Their mother rubbed her forehead, frown-lines deepening around her eyes. “If they don’t manage to suppress it all, again.”
“Not this time, I suspect,” said Vorlynkin, smiling at her in reassurance.
“Where’s Nefertiti?” asked Jin in sudden alarm.
Mina pointed at the desk built into the far wall, along with a lot of cupboards. From the shadows beneath came a mumbling sort of growl. “She’s hiding.

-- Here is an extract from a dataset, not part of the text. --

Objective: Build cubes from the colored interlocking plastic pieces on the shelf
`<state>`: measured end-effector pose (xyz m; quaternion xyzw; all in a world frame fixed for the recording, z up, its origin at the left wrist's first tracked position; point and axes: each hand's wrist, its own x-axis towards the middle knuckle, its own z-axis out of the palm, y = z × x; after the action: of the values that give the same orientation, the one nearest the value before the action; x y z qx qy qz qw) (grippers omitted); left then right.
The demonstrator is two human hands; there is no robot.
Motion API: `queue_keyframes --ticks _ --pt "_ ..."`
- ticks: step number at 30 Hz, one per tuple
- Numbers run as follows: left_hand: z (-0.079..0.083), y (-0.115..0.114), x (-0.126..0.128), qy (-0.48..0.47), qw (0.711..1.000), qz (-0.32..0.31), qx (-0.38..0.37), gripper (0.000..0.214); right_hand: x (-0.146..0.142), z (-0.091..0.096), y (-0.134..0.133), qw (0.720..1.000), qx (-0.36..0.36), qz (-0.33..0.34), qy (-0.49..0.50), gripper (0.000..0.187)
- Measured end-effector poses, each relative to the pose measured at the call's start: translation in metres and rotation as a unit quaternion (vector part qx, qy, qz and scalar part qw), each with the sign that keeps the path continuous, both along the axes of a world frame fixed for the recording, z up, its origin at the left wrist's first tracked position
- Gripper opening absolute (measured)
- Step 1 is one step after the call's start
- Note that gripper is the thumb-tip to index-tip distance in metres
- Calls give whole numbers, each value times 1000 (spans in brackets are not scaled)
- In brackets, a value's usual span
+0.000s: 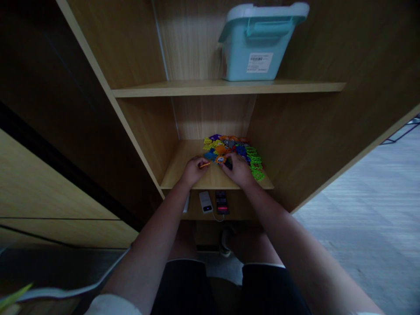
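Observation:
My left hand is closed on a thin orange plastic piece, seen edge-on over the middle shelf. To its right, my right hand has thumb and fingertips on an orange toy gear at the front of a pile. Blue gears, yellow gears and green gears lie heaped around it, with purple, grey and red ones among them. My right hand covers part of the pile.
A light blue lidded bin stands on the shelf above. Below the middle shelf lie a white power bank and a dark phone, with a cable beside them. Cabinet side walls flank both arms.

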<state>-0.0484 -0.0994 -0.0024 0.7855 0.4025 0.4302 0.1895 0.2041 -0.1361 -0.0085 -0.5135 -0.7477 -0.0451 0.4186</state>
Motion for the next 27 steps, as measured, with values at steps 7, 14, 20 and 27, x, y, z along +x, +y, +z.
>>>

Maybe you can get her to come out after she calms down. I tried some food, but I don’t think she’s hungry right now.”
Raven-sensei stepped around the tables to smile at Jin, peer into his eyes, thumb back his eyelids, and feel his pulse. “Headache? Nausea?”
“Not really.” Jin felt down his tingling face to find a strip of plastic bandage across his neck.
“Just a nick,” Raven-sensei assured him.
“My face is a little numb.”
“That’s normal. It’ll pass in another hour. If it doesn’t, let me know.” Raven-sensei paused and cleared his throat. “Lord Vorkosigan said to tell you when you woke up, those few minutes of delay you and Mina caused with those NewEgypt thugs made all the difference to us. The rescue party, as it turned out.”
“Oh,” said Mina, sounding pleased.
Raven-sensei nodded. “If they’d hustled you out of the building before we arrived, he said, it would have been a long stern chase—one of his military turns of phrase, that—meaning, we’d have had a hell of a time catching up with you. Although I imagine he would have, somehow. He, ah… tends to be persistent.”